- TASK DIRECTIONS:
Your response should consist of the entries below, written out exactly.

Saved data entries
#####

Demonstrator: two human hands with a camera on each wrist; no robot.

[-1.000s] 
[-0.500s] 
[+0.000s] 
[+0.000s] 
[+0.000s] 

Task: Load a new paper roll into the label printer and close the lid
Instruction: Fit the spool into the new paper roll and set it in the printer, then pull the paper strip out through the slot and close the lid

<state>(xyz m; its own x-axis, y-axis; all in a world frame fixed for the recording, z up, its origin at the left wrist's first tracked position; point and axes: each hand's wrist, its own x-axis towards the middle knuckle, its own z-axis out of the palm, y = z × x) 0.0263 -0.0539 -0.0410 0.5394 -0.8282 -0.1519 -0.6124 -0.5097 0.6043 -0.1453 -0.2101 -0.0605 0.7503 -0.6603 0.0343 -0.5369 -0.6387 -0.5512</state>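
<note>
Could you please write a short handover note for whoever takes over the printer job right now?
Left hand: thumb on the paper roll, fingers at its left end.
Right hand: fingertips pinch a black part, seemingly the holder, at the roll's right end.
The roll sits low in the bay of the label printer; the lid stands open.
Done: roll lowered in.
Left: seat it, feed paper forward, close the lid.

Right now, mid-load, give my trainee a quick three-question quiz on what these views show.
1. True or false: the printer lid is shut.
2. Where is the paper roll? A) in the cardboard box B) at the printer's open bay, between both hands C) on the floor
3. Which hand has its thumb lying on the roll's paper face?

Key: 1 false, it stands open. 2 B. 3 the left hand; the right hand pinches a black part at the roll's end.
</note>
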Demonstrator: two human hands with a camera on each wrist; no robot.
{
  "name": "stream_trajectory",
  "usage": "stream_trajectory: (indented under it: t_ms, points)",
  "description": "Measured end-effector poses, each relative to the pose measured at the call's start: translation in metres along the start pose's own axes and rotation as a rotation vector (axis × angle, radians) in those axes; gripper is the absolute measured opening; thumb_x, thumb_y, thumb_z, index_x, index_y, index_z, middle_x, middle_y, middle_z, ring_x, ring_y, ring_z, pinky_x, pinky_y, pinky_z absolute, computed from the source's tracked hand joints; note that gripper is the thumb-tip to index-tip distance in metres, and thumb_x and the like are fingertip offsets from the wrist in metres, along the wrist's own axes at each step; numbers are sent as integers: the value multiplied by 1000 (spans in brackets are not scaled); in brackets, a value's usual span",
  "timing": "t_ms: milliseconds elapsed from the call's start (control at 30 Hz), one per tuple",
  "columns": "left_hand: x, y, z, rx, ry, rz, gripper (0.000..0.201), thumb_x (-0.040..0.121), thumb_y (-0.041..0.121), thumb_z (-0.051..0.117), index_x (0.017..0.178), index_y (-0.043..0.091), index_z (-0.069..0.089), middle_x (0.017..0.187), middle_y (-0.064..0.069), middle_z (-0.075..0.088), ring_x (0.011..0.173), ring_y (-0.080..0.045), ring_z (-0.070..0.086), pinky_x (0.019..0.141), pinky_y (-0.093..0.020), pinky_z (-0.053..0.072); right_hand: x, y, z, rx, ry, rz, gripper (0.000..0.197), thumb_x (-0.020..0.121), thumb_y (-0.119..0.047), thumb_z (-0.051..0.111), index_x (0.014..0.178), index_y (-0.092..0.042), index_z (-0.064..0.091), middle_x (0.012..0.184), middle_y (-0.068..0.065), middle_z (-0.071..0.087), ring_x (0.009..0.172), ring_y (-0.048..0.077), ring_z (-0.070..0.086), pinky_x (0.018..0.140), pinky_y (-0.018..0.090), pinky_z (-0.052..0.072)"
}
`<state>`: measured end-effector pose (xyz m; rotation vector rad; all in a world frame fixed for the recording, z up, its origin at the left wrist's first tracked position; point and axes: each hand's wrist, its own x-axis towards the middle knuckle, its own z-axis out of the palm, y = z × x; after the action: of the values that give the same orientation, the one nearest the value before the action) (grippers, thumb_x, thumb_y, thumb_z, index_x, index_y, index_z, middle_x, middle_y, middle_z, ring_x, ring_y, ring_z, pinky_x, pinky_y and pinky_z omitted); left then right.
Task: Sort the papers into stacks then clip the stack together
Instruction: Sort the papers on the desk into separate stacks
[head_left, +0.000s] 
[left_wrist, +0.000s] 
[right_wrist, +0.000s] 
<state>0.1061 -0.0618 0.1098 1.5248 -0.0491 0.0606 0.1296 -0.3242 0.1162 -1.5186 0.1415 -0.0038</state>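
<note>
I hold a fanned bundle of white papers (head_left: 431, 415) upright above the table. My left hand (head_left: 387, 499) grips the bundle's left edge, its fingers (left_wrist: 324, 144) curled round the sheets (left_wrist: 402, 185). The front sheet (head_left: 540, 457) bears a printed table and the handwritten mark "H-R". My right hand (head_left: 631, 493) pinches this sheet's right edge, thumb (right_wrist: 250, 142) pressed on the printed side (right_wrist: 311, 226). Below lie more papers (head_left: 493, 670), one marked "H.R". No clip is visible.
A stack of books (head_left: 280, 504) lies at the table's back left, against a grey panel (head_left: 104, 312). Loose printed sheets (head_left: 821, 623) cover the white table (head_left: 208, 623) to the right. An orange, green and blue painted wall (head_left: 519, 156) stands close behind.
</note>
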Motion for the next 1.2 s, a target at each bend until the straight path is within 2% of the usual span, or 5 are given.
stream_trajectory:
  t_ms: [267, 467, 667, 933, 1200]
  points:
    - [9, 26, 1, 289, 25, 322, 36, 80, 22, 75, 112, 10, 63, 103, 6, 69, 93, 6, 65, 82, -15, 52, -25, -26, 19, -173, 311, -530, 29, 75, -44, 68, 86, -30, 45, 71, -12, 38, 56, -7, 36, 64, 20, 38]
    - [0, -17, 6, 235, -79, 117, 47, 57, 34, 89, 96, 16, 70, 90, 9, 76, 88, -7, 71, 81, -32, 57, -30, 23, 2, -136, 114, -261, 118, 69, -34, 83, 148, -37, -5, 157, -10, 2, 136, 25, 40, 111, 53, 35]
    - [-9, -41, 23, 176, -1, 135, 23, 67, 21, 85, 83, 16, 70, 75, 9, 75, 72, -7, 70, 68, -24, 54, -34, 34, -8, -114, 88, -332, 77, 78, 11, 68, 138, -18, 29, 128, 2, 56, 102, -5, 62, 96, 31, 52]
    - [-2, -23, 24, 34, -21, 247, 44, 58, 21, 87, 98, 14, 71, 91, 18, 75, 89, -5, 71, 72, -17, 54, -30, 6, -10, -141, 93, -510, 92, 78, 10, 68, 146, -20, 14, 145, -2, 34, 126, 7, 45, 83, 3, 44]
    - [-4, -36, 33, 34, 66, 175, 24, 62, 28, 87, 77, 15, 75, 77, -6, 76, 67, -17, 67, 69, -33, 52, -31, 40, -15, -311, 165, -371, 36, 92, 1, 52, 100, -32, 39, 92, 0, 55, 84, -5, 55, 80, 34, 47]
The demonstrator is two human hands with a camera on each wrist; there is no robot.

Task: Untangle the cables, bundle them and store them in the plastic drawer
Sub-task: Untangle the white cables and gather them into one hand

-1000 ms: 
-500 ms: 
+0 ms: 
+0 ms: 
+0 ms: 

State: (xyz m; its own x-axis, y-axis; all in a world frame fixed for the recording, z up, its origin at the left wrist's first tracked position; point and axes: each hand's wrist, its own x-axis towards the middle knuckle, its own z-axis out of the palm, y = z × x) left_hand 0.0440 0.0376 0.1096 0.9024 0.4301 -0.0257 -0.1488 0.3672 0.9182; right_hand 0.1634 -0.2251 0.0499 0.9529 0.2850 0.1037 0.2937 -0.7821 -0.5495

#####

- EXERCISE ANSWER:
Demonstrator: two human hands with a camera on each wrist; no robot.

[-1.000s] 
[-0.500s] 
[+0.000s] 
[+0.000s] 
[+0.000s] 

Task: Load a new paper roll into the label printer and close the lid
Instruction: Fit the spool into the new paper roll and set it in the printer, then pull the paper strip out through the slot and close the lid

<state>(xyz m; its own x-axis, y-axis; all in a world frame fixed for the recording, z up, its origin at the left wrist's first tracked position; point and axes: each hand's wrist, its own x-axis towards the middle knuckle, its own z-axis out of the palm, y = z × x) 0.0263 -0.0539 -0.0410 0.5394 -0.8282 -0.1519 -0.6124 -0.5097 0.6043 -0.1453 -0.2101 -0.0605 0.7503 -0.6603 0.0343 -0.5369 -0.6387 -0.5512</state>
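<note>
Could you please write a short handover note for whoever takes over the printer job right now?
Left hand: thumb on the paper roll, fingers at its left end.
Right hand: fingertips pinch a black part, seemingly the holder, at the roll's right end.
The roll sits low in the bay of the label printer; the lid stands open.
Done: roll lowered in.
Left: seat it, feed paper forward, close the lid.

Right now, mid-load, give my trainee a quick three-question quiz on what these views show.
1. True or false: the printer lid is shut.
2. Where is the paper roll? A) in the cardboard box B) at the printer's open bay, between both hands C) on the floor
3. Which hand has its thumb lying on the roll's paper face?

Key: 1 false, it stands open. 2 B. 3 the left hand; the right hand pinches a black part at the roll's end.
</note>
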Demonstrator: two human hands with a camera on each wrist; no robot.
{
  "name": "stream_trajectory",
  "usage": "stream_trajectory: (indented under it: t_ms, points)",
  "description": "Measured end-effector poses, each relative to the pose measured at the call's start: translation in metres along the start pose's own axes and rotation as a rotation vector (axis × angle, radians) in those axes; gripper is the absolute measured opening; thumb_x, thumb_y, thumb_z, index_x, index_y, index_z, middle_x, middle_y, middle_z, ring_x, ring_y, ring_z, pinky_x, pinky_y, pinky_z absolute, computed from the source's tracked hand joints; note that gripper is the thumb-tip to index-tip distance in metres, and thumb_x and the like are fingertip offsets from the wrist in metres, along the wrist's own axes at each step; numbers are sent as integers: the value multiplied by 1000 (spans in brackets are not scaled); in brackets, a value's usual span",
  "timing": "t_ms: milliseconds elapsed from the call's start (control at 30 Hz), one per tuple",
  "columns": "left_hand: x, y, z, rx, ry, rz, gripper (0.000..0.201), thumb_x (-0.040..0.121), thumb_y (-0.041..0.121), thumb_z (-0.051..0.117), index_x (0.017..0.178), index_y (-0.043..0.091), index_z (-0.069..0.089), middle_x (0.017..0.187), middle_y (-0.064..0.069), middle_z (-0.075..0.088), ring_x (0.011..0.173), ring_y (-0.080..0.045), ring_z (-0.070..0.086), pinky_x (0.019..0.141), pinky_y (-0.093..0.020), pinky_z (-0.053..0.072); right_hand: x, y, z, rx, ry, rz, gripper (0.000..0.197), thumb_x (-0.020..0.121), thumb_y (-0.119..0.047), thumb_z (-0.051..0.111), index_x (0.014..0.178), index_y (-0.092..0.042), index_z (-0.064..0.091), middle_x (0.012..0.184), middle_y (-0.068..0.065), middle_z (-0.071..0.087), ring_x (0.009..0.172), ring_y (-0.048..0.077), ring_z (-0.070..0.086), pinky_x (0.018..0.140), pinky_y (-0.018..0.090), pinky_z (-0.052..0.072)"
}
`<state>`: measured end-effector pose (xyz m; rotation vector rad; all in a world frame fixed for the recording, z up, its origin at the left wrist's first tracked position; point and axes: each hand's wrist, its own x-axis towards the middle knuckle, its own z-axis out of the palm, y = z × x; after the action: of the values that give the same orientation, the one nearest the value before the action) (grippers, thumb_x, thumb_y, thumb_z, index_x, index_y, index_z, middle_x, middle_y, middle_z, ring_x, ring_y, ring_z, pinky_x, pinky_y and pinky_z omitted); left then right.
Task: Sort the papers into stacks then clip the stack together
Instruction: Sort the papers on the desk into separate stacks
[head_left, +0.000s] 
[left_wrist, +0.000s] 
[right_wrist, +0.000s] 
<state>0.1061 -0.0618 0.1098 1.5248 -0.0491 0.0606 0.1296 -0.3242 0.1162 -1.5186 0.1415 -0.0038</state>
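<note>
I hold a fanned bundle of white papers (head_left: 431, 415) upright above the table. My left hand (head_left: 387, 499) grips the bundle's left edge, its fingers (left_wrist: 324, 144) curled round the sheets (left_wrist: 402, 185). The front sheet (head_left: 540, 457) bears a printed table and the handwritten mark "H-R". My right hand (head_left: 631, 493) pinches this sheet's right edge, thumb (right_wrist: 250, 142) pressed on the printed side (right_wrist: 311, 226). Below lie more papers (head_left: 493, 670), one marked "H.R". No clip is visible.
A stack of books (head_left: 280, 504) lies at the table's back left, against a grey panel (head_left: 104, 312). Loose printed sheets (head_left: 821, 623) cover the white table (head_left: 208, 623) to the right. An orange, green and blue painted wall (head_left: 519, 156) stands close behind.
</note>
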Motion for the next 1.2 s, a target at each bend until the straight path is within 2% of the usual span, or 5 are given.
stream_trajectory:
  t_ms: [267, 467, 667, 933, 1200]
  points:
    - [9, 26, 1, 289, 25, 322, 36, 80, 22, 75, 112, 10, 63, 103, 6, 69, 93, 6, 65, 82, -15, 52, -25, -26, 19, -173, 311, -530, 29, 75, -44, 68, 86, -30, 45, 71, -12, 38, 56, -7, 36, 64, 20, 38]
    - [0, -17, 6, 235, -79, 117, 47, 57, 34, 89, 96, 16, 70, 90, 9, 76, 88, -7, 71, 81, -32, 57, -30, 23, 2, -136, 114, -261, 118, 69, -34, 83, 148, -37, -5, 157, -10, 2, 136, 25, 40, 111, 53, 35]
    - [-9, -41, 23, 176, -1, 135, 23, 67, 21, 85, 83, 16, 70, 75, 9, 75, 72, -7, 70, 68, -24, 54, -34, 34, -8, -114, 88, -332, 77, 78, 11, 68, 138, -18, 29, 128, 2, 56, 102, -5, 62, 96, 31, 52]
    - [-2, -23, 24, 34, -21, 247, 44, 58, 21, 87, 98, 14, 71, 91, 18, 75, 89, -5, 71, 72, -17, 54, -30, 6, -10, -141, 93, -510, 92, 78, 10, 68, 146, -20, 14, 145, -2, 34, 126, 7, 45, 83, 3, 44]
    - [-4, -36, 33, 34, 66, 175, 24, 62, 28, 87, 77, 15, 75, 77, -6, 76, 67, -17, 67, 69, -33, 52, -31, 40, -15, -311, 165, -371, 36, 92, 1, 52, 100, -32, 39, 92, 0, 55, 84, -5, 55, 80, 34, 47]
The demonstrator is two human hands with a camera on each wrist; there is no robot.

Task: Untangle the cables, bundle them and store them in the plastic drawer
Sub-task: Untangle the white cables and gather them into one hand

-1000 ms: 
-500 ms: 
+0 ms: 
+0 ms: 
+0 ms: 

State: (xyz m; its own x-axis, y-axis; all in a world frame fixed for the recording, z up, its origin at the left wrist's first tracked position; point and axes: each hand's wrist, its own x-axis towards the middle knuckle, its own z-axis out of the palm, y = z × x) left_hand 0.0440 0.0376 0.1096 0.9024 0.4301 -0.0257 -0.1488 0.3672 0.9182; right_hand 0.1634 -0.2251 0.0499 0.9529 0.2850 0.1037 0.2937 -0.7821 -0.5495

Nothing else remains for this exercise.